Figure 2 shows a D-Vine for the four dimensional case with density from equation 7.

$$\begin{aligned} p(X_1,X_2,X_3,X_4)= & {} p(X_1) p(X_2) p(X_3) p(X_4) c_{12} (F(X_1), F(X_2) ) \nonumber \\&c_{23} (F(X_2), F(X_3) ) c_{34} (F(X_3), F(X_4) ) c_{13 | 2} (F(X_1 | X_2), F(X_3 | X_2) ) \nonumber \\&\times c_{24|3} (F(X_2 | X_3) , F(X_4 | X_3)) c_{14 | 23} (F(X_1 | X_2 X_3) , \nonumber \\&F(X_4 | X_2, X_3)) \end{aligned}$$

(7)

At the lowest level, each input variable is associated with a node (1,2,3 and 4) and edges represent bivariate copulas (\(c_{12}, c_{23}, c_{34}\)). Nodes at subsequent level (12, 23 and 34) represent conditional distributions obtained from the nodes of the previous level and edges represent conditional copulas (\(c_{13|2}, c_{24|3}\)) which are evaluated using the appropriate h-functions.

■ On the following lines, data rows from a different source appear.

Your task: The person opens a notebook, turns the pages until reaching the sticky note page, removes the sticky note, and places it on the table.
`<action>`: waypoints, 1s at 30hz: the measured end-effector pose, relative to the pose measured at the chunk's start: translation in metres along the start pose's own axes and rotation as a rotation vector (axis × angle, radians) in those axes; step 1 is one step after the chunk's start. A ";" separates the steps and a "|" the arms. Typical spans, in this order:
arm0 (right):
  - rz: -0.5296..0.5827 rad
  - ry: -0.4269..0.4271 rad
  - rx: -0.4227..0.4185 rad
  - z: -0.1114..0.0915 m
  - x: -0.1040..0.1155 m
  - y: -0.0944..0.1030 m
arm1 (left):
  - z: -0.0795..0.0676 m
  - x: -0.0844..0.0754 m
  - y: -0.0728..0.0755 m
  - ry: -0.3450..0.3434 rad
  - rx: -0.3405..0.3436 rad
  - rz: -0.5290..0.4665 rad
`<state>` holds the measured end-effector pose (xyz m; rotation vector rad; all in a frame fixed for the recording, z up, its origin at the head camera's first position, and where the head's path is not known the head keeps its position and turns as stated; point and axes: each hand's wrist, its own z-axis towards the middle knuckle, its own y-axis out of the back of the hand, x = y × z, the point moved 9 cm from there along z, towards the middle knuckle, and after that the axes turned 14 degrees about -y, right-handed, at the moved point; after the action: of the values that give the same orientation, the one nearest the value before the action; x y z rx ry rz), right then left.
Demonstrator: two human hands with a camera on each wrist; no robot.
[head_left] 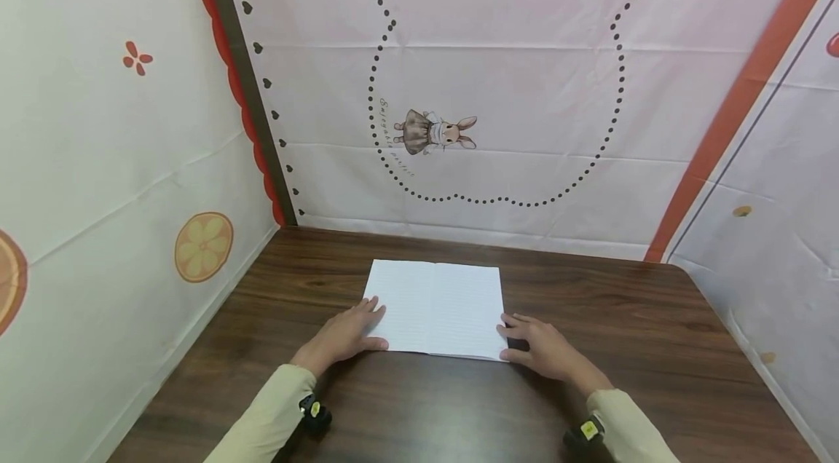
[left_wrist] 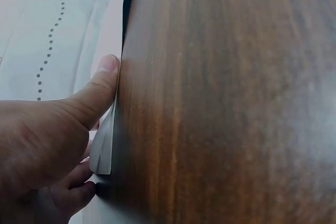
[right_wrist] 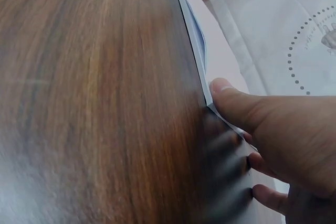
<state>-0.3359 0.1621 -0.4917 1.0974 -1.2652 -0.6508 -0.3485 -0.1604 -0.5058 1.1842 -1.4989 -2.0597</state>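
An open notebook with white lined pages lies flat on the brown wood table, its fold running away from me. My left hand rests at its left side, fingertips over the edge of the left page and thumb on the page near the front edge. Across from it, my right hand touches the right side. The right thumb lies on the page by the front corner, and the other fingers spread along the outer edge. Close up, the front edges of the pages stand slightly apart.
The wood table reaches back to a pale cloth wall printed with a rabbit and dotted lines. Further cloth walls stand at the left and right. Black devices are worn at the wrists.
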 end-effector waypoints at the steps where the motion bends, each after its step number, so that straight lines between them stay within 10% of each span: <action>1: 0.006 -0.006 -0.001 0.000 0.000 -0.001 | -0.001 0.001 0.000 0.004 0.000 0.001; 30: 0.109 -0.149 -0.161 -0.002 -0.002 -0.007 | 0.000 0.001 0.000 -0.002 0.038 0.122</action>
<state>-0.3338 0.1620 -0.4988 0.8542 -1.3648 -0.7482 -0.3490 -0.1605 -0.5065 1.0759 -1.5775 -1.9612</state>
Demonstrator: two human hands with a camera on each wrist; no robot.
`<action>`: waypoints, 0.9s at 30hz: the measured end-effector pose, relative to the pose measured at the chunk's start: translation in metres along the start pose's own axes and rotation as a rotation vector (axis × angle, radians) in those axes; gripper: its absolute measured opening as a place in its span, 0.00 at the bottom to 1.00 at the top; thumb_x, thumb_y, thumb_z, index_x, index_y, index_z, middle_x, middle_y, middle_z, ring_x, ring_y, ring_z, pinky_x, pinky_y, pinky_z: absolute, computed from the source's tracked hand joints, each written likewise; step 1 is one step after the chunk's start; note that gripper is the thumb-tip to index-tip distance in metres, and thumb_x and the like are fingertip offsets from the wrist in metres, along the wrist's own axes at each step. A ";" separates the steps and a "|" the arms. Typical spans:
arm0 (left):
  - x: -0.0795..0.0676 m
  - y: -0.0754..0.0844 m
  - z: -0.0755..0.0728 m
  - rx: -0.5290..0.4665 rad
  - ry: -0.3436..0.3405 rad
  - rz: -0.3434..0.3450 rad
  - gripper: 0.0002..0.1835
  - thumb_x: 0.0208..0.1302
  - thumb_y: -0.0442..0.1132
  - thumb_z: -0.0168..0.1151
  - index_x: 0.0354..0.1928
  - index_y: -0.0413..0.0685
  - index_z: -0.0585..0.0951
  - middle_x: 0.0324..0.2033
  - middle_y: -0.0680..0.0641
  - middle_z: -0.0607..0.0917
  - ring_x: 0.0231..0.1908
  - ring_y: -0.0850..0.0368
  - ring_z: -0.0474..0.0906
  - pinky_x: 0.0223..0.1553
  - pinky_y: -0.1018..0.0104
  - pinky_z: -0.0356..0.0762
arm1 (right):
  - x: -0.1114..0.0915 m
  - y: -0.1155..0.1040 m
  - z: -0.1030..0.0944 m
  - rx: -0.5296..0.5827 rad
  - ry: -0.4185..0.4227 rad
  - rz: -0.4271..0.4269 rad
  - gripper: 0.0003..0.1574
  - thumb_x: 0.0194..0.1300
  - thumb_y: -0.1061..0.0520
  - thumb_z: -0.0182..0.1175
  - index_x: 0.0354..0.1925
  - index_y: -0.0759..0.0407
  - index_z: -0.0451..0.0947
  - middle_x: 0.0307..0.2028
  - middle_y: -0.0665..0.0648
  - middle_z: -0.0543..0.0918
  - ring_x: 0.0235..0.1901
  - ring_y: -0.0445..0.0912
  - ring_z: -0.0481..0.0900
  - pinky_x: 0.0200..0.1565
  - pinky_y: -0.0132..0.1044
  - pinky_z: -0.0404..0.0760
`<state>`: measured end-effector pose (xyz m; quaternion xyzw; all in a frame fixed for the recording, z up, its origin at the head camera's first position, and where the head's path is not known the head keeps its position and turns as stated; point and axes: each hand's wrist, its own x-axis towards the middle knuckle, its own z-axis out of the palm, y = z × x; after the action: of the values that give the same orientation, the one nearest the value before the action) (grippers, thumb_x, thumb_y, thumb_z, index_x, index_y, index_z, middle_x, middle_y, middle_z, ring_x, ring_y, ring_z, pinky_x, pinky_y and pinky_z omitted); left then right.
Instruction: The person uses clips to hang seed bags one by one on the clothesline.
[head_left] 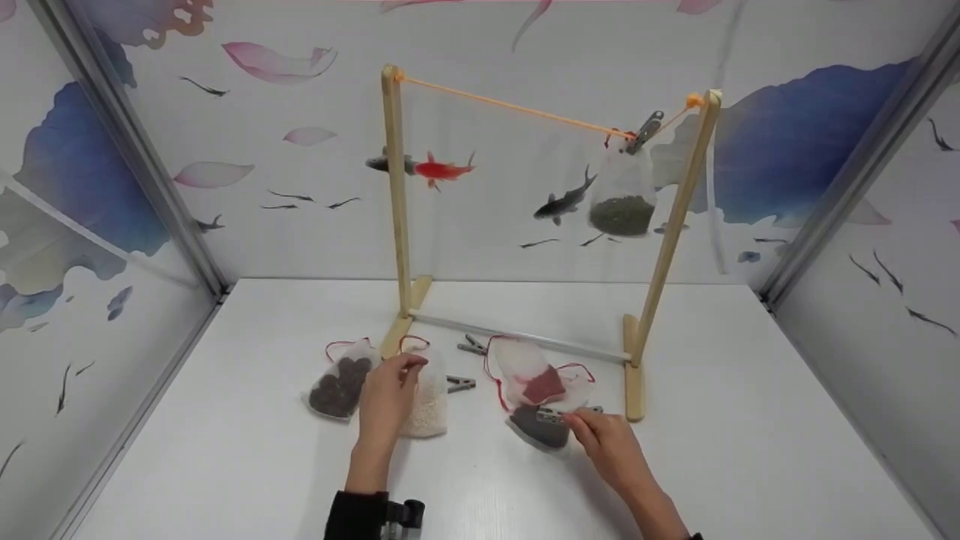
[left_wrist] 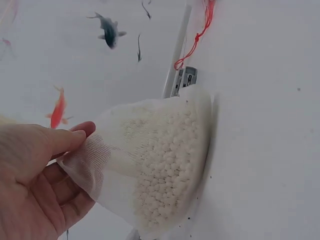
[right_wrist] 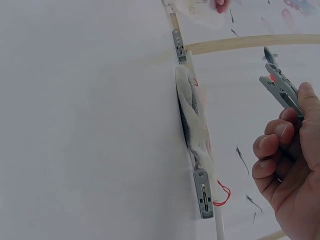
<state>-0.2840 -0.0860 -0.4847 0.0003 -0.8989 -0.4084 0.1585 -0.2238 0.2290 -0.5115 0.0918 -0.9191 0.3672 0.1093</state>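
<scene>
My left hand (head_left: 388,394) pinches the gathered top of a white mesh bag (left_wrist: 165,165) filled with small pale grains. In the left wrist view the bag stands upright, its full end down at the table. My right hand (head_left: 611,444) holds a grey clothespin (right_wrist: 282,90) between thumb and fingers, its far ends spread apart in the right wrist view. Under that clothespin in the head view lies a bag of dark grey powder (head_left: 538,431). A bag with red contents (head_left: 541,386) overlaps it. Left of my left hand is a bag of dark round pieces (head_left: 341,386).
A wooden stand (head_left: 397,187) holds an orange cord (head_left: 510,109) across its two posts. From the cord hangs a bag of green contents (head_left: 622,215), fixed by a clothespin (head_left: 646,133). Loose clothespins (head_left: 460,384) lie between the bags. A pale rod (head_left: 517,336) joins the stand's feet.
</scene>
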 end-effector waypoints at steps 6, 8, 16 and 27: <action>0.001 0.012 -0.003 -0.102 0.046 0.083 0.10 0.68 0.38 0.64 0.50 0.54 0.82 0.36 0.52 0.90 0.34 0.59 0.86 0.34 0.66 0.78 | 0.000 -0.001 -0.001 0.008 0.003 -0.006 0.17 0.71 0.54 0.59 0.25 0.57 0.77 0.18 0.41 0.67 0.21 0.32 0.64 0.25 0.26 0.63; 0.001 0.014 -0.003 -0.106 0.058 0.115 0.14 0.67 0.39 0.65 0.54 0.54 0.80 0.33 0.52 0.89 0.32 0.59 0.85 0.31 0.68 0.73 | 0.000 -0.001 -0.001 0.012 0.020 -0.028 0.17 0.71 0.55 0.59 0.24 0.57 0.76 0.18 0.41 0.66 0.21 0.31 0.63 0.25 0.26 0.62; -0.001 0.020 -0.003 -0.108 0.082 0.127 0.25 0.67 0.40 0.65 0.65 0.58 0.73 0.30 0.52 0.87 0.30 0.62 0.81 0.33 0.68 0.74 | -0.001 0.003 0.002 0.039 0.122 -0.125 0.19 0.68 0.59 0.61 0.20 0.57 0.72 0.17 0.37 0.63 0.19 0.29 0.60 0.23 0.25 0.61; -0.004 0.025 0.000 -0.127 0.061 0.125 0.20 0.66 0.40 0.66 0.59 0.57 0.78 0.32 0.52 0.88 0.29 0.63 0.78 0.33 0.70 0.75 | 0.000 0.006 -0.001 0.050 0.154 -0.063 0.20 0.70 0.57 0.60 0.20 0.51 0.71 0.18 0.39 0.64 0.20 0.30 0.60 0.23 0.25 0.59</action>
<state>-0.2773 -0.0692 -0.4675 -0.0536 -0.8643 -0.4535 0.2107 -0.2249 0.2340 -0.5151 0.0947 -0.8952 0.3925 0.1887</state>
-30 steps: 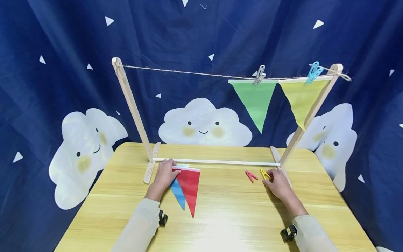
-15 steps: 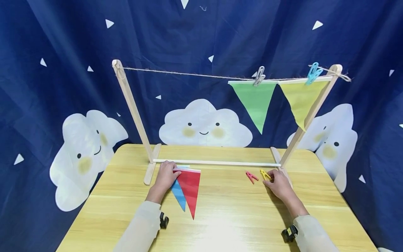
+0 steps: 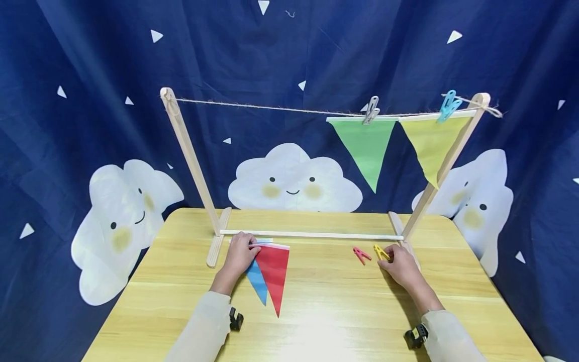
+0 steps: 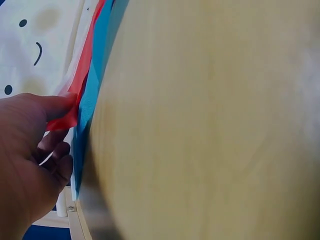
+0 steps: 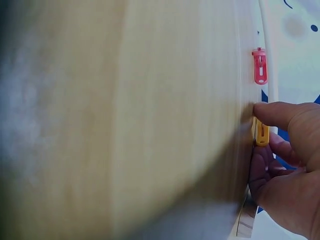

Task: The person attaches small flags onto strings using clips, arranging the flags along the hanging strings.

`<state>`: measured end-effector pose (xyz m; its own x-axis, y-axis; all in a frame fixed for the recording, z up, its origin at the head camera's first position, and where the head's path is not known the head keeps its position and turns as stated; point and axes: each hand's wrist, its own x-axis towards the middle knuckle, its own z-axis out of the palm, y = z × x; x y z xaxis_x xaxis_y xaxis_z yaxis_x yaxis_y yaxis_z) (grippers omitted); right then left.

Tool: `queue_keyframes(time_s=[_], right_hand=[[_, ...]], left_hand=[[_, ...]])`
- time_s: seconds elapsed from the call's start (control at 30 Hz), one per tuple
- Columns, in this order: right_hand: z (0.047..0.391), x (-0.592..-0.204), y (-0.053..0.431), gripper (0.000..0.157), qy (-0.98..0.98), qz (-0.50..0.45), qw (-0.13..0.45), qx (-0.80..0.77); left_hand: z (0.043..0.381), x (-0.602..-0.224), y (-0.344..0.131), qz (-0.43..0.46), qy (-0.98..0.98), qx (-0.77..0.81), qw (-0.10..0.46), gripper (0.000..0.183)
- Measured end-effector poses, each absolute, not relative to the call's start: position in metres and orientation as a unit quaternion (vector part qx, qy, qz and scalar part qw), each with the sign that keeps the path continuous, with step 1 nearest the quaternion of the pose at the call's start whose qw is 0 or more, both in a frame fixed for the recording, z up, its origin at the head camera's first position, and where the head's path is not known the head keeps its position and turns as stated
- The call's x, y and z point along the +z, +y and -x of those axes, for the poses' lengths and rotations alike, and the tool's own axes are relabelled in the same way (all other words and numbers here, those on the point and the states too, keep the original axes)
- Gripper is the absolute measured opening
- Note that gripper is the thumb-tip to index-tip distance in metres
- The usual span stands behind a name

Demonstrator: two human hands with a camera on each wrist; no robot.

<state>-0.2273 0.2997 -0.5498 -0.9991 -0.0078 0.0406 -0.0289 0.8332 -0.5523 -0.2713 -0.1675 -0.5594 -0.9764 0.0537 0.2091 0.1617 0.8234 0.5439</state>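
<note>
My left hand (image 3: 238, 255) pinches the red pennant (image 3: 275, 266) by its upper left corner, thumb on top. In the left wrist view, the red cloth (image 4: 64, 121) is caught between thumb and finger, lifted a little off the blue pennant (image 4: 86, 115). That blue pennant lies on the table, partly covered by the red one. Around the yellow clothespin (image 3: 381, 253) are the thumb and fingers of my right hand (image 3: 401, 263), pinching it on the table. A red clothespin (image 3: 361, 255) lies just left of it, untouched.
A wooden stand with a left post (image 3: 190, 158), a right post (image 3: 445, 173) and a low crossbar (image 3: 312, 234) stands at the table's back. On its string (image 3: 253, 105) hang a green pennant (image 3: 367, 146) under a grey clothespin (image 3: 371, 110) and a yellow pennant (image 3: 436, 143) under a blue clothespin (image 3: 449, 106).
The red pennant has shifted slightly to the right with my left hand, showing a bit more of the blue one's top edge. My right hand stays by the yellow clothespin.
</note>
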Motion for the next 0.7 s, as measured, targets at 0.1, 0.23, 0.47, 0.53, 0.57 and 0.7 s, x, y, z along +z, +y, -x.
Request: queue_keyframes(time_s=[0.1, 0.23, 0.47, 0.53, 0.57, 0.7], right_hand=[[0.227, -0.55, 0.3, 0.038, -0.957, -0.013, 0.023, 0.29], [0.226, -0.55, 0.3, 0.037, -0.956, -0.019, 0.029, 0.292], [0.222, -0.545, 0.301, 0.035, -0.952, -0.007, 0.024, 0.305], [0.221, -0.543, 0.301, 0.034, -0.951, -0.006, 0.021, 0.309], [0.221, -0.542, 0.301, 0.034, -0.95, -0.008, 0.022, 0.31], [0.22, -0.539, 0.301, 0.031, -0.949, -0.013, 0.03, 0.313]], left_hand=[[0.27, -0.557, -0.167, 0.054, -0.943, -0.315, 0.091, 0.023], [0.268, -0.554, -0.167, 0.037, -0.927, -0.361, 0.091, 0.018], [0.265, -0.548, -0.166, 0.01, -0.901, -0.424, 0.087, 0.015], [0.263, -0.547, -0.167, 0.013, -0.894, -0.439, 0.086, 0.014], [0.263, -0.547, -0.167, 0.015, -0.89, -0.447, 0.086, 0.014], [0.261, -0.545, -0.168, 0.025, -0.879, -0.469, 0.081, 0.012]])
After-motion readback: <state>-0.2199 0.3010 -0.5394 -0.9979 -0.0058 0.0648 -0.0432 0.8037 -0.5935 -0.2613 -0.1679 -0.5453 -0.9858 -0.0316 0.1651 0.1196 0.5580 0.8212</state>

Nodes at the final level (\(c_{13|2}, c_{24|3}\)) once again represent conditional distributions obtained from the nodes of the previous level and edges represent conditional copulas (\(c_{14|23}\)) which is yet again evaluated using the appropriate h-functions.

During estimation the data at the lowest level are the transformed input data (transformed via rank or CDF transformations) and at each subsequent level they are obtained using h-functions.

Fig. 2

4-dimensional D-vine structure with 3 trees. See text for more details

Analytic expressions for h-functions have been derived for commonly used copulas; see Aas et al. (2009) for more details and an introduction to vines. The advantage of such a model is that not all the bivariate copulas have to belong to the same family thus enabling us to model different kinds of bivariate dependencies. In this paper we describe our models using D-Vines, but the techniques can easily be extended to other regular vines for a given configuration of pair-copulas. We note that the choice of D-vines is motivated by the ready availability of baselines for continuous data (Brechmann and Schepsmeier 2013) and discrete data (Panagiotelis et al. 2012) (though there is no available baseline for mixed data).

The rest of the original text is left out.